◆ **Activity**
Using the listing below, retype exactly the lines starting at the one with "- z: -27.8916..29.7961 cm" and ending at the one with "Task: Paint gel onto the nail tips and", and include both.
______
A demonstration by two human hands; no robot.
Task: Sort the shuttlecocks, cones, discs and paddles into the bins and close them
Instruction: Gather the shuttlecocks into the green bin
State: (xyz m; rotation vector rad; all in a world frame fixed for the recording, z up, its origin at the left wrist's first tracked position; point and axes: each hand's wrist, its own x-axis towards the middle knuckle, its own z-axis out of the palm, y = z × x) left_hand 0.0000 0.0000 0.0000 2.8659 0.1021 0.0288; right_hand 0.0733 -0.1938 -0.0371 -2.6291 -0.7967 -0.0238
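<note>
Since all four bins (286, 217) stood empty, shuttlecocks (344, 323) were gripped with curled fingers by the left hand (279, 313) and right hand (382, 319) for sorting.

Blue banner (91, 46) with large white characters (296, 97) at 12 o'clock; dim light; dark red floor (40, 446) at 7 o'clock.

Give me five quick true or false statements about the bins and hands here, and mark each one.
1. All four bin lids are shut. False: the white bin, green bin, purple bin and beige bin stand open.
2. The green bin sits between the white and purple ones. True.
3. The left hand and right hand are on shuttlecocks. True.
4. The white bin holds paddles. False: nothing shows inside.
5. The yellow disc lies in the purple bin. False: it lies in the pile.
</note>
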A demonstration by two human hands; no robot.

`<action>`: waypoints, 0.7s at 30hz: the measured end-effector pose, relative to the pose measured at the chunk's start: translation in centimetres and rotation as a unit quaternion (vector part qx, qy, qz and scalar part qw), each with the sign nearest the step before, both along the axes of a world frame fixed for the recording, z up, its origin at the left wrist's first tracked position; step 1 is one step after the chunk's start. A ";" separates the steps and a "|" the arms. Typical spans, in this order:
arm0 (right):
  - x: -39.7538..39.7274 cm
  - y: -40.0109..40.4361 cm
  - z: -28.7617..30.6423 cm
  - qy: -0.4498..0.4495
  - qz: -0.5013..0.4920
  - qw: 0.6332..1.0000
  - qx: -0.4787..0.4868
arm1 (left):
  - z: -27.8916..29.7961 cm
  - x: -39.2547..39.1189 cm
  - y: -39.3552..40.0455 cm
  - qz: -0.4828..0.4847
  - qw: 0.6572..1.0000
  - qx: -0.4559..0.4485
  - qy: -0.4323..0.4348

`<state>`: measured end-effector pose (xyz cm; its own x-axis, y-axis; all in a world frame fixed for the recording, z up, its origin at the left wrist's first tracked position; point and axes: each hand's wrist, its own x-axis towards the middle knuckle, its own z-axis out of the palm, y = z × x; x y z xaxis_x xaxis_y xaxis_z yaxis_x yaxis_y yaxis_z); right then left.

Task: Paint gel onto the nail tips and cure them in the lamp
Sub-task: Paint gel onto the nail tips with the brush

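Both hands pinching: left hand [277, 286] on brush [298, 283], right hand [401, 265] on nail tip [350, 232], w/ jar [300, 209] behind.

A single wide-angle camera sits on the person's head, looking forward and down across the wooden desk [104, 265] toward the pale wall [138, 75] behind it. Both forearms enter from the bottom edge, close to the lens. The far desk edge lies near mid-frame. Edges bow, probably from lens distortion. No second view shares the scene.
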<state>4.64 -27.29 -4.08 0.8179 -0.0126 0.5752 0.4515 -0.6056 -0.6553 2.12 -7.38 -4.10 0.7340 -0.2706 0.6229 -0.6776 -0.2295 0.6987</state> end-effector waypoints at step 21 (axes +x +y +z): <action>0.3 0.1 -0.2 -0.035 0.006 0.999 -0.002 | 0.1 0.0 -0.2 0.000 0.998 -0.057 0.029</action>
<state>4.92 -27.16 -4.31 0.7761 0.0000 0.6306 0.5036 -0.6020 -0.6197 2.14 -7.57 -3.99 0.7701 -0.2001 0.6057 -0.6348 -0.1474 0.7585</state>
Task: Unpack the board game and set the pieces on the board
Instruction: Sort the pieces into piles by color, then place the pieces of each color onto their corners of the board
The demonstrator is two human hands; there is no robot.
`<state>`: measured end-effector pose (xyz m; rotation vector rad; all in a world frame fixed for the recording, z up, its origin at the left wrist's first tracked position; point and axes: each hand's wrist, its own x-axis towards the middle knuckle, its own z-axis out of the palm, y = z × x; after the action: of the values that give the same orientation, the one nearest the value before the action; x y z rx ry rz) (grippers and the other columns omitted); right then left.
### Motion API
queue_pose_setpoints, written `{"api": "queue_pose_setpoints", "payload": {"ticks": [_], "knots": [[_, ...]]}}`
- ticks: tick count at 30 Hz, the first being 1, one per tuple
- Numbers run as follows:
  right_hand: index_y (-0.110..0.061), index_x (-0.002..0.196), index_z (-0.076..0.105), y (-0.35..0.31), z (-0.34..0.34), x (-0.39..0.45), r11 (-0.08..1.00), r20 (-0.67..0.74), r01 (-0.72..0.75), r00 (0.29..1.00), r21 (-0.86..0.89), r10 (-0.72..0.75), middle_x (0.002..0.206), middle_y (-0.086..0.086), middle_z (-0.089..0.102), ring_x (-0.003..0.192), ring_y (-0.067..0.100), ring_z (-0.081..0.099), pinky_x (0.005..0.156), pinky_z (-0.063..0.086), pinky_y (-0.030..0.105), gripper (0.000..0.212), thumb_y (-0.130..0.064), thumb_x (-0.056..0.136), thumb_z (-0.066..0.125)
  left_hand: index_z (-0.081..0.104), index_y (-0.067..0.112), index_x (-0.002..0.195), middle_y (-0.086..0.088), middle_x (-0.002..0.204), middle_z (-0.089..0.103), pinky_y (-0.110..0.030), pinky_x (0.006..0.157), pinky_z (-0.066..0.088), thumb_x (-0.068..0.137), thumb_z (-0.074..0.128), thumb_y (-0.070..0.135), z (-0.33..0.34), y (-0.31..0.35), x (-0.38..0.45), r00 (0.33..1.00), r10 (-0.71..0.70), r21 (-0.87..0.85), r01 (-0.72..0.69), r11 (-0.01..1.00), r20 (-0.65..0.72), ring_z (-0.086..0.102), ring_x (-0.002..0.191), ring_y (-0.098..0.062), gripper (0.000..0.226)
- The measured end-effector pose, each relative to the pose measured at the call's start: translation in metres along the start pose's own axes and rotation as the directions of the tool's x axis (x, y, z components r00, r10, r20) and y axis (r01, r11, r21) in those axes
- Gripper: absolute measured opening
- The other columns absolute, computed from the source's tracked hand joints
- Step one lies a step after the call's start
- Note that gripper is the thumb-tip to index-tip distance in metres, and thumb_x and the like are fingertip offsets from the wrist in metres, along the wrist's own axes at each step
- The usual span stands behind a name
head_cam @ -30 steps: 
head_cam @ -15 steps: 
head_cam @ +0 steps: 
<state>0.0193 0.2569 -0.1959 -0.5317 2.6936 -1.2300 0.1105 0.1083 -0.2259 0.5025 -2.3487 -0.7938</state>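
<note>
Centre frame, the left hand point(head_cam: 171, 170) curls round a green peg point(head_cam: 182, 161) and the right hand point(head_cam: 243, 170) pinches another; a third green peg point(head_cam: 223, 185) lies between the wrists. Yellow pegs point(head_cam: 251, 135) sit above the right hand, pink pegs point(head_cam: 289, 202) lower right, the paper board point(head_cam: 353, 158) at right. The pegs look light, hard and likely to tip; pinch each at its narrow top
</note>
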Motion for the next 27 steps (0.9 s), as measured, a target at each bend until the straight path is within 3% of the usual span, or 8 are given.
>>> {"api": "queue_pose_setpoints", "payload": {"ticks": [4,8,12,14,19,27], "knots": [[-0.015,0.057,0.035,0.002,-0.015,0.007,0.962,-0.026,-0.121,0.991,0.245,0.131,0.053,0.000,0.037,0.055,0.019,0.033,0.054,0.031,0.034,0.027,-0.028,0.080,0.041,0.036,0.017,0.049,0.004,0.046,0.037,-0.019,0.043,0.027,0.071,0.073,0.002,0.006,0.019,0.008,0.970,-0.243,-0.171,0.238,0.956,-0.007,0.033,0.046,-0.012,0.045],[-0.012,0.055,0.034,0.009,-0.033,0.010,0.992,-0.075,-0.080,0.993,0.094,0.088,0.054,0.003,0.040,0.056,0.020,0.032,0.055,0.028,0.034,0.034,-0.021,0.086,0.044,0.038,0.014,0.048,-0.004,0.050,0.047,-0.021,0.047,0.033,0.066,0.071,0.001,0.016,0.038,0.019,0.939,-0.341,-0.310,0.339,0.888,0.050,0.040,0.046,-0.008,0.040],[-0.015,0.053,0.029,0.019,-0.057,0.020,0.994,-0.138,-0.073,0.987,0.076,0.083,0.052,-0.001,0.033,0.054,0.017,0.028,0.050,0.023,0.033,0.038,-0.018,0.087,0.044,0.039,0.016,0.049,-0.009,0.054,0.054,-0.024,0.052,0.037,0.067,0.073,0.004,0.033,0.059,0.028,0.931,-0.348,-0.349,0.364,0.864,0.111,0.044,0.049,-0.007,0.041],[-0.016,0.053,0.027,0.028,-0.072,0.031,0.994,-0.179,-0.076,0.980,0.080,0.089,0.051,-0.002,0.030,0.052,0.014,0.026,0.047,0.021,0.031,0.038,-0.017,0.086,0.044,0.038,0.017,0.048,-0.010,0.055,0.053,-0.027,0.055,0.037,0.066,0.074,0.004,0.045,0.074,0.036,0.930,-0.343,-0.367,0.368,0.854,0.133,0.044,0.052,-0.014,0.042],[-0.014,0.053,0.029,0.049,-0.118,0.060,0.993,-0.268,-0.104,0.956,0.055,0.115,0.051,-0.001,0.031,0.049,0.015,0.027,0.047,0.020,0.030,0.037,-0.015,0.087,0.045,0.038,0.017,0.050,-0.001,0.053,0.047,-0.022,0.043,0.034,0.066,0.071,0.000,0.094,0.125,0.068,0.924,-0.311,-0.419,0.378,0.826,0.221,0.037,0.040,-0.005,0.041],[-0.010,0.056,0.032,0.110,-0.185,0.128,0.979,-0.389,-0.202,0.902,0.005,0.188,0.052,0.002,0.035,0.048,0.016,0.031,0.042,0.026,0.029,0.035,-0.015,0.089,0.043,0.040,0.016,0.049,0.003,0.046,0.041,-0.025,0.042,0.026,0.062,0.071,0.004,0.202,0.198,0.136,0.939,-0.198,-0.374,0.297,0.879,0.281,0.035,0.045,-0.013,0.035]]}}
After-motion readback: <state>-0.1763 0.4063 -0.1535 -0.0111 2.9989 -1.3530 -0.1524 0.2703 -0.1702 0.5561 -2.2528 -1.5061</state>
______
◆ **Problem solution**
  - z: -27.8916..29.7961 cm
  - x: -39.2547..39.1189 cm
  - y: -39.3552..40.0455 cm
  - qz: -0.4828..0.4847
  - qw: 0.6572..1.0000
  - qx: -0.4559..0.4485
  - qy: -0.4323..0.4348

`<state>`: measured end-effector pose (xyz cm; its own x-axis, y-axis; all in a world frame fixed for the recording, z up, its origin at the left wrist's first tracked position; point and axes: each hand's wrist, its own x-axis towards the middle knuckle, its own z-axis out of the palm, y = z × x; x y z xaxis_x xaxis_y xaxis_z yaxis_x yaxis_y yaxis_z); right then left.

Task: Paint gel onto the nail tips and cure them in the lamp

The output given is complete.